Improving access to primary healthcare is a key challenge across Africa. Philips Community Life Centers provide vital primary care but also go beyond that, turning health facilities into community hubs where technology is bundled with additional service offerings. For example, local people can buy clean water and sustainable products from them, such as home solar lighting. Philips Community Life Centers are also designed to offer people a safe environment, using solar-powered LED outdoor lighting to illuminate the area at night, improving security and extending daylight hours.
Philips CLC platforms can be created as new stand-alone facilities or be implemented in existing facilities. The flexibility and modularity of the platform allows it to be tailored to the local healthcare requirements, in terms of the service package offered, the volume of patients and local needs and circumstances.
Philips has been developing and modifying the CLC platform since 2014, when it opened its first site in Kiambu County, Kenya.
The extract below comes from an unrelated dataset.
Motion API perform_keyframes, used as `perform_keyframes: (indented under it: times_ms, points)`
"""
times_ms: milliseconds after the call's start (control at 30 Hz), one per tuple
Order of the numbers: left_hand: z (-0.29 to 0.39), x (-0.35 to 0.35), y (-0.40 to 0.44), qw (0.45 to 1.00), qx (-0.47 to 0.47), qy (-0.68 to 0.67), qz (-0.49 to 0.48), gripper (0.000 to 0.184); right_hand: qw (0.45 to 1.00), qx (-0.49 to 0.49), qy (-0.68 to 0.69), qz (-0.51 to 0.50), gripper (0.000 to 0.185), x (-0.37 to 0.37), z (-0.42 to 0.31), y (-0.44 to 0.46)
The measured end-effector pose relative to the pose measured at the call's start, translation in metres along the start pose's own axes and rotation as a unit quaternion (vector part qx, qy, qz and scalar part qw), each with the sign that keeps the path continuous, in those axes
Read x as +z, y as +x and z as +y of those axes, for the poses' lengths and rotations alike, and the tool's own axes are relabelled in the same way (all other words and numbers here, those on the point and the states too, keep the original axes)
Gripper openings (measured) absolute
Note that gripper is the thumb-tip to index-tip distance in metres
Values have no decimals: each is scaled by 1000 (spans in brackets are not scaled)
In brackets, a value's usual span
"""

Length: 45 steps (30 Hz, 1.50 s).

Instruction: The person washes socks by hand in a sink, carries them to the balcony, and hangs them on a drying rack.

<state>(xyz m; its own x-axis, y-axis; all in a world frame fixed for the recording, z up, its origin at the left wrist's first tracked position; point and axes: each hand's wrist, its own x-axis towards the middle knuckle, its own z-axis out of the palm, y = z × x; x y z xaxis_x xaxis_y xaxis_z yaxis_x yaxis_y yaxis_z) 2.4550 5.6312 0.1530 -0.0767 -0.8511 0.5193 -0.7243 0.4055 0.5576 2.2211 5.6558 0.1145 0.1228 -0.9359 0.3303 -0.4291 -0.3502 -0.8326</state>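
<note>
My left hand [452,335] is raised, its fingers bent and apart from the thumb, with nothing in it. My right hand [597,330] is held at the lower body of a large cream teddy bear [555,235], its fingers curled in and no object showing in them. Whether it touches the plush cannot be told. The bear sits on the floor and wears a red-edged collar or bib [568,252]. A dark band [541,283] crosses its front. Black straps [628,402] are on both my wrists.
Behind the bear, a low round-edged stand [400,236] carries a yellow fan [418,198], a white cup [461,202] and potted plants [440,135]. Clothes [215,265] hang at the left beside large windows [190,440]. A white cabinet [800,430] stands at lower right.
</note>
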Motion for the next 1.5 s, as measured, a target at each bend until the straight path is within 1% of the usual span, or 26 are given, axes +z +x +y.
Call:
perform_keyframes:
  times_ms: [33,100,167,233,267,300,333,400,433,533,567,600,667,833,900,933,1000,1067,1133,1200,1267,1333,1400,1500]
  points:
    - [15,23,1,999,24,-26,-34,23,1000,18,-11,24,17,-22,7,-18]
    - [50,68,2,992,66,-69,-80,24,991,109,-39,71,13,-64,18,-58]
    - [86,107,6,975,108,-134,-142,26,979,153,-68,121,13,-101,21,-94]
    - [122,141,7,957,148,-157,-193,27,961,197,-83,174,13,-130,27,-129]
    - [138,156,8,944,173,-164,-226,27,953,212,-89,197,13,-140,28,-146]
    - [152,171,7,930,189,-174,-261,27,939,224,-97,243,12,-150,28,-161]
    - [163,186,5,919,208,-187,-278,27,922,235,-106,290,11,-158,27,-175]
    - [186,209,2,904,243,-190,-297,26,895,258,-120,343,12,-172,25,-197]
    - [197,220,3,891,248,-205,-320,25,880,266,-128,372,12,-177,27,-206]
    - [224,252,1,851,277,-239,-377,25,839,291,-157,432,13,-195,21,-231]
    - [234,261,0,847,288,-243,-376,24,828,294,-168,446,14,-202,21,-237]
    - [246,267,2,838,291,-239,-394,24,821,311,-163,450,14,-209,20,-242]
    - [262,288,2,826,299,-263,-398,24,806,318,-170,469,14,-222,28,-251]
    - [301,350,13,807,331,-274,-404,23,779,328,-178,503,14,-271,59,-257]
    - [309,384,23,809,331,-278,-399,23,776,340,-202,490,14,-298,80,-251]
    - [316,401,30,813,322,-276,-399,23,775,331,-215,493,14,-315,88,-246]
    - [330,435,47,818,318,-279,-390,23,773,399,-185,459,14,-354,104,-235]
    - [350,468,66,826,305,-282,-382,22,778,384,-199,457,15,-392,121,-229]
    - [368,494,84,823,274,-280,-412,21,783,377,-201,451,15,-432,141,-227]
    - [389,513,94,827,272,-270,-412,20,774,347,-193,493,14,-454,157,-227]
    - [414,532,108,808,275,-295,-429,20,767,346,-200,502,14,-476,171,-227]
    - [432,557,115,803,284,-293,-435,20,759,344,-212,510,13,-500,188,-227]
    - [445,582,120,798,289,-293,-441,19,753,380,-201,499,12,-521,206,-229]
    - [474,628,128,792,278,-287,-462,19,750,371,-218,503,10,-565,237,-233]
The second CLC was inaugurated in Tadu village in the Democratic Republic of Congo in November 2016.
Within eighteen months of its opening (from June 2014 – December 2015), the Kiambu County CLC saw:
- the total number of outpatients visiting per month increase from 900 to 4080
- the number of children being treated quadrupling from 533 to 2370
- first antenatal care patient numbers growing fifteen-fold from 13 to 188 patients each month, with the number of fourth visit antenatal care patients each month growing sixteen-fold, from 6 to 94
The maternity wing of the center enables women to give birth in a safe and secure environment. Since its inception, 634 babies have been born in the unit – an average of 36 babies per month.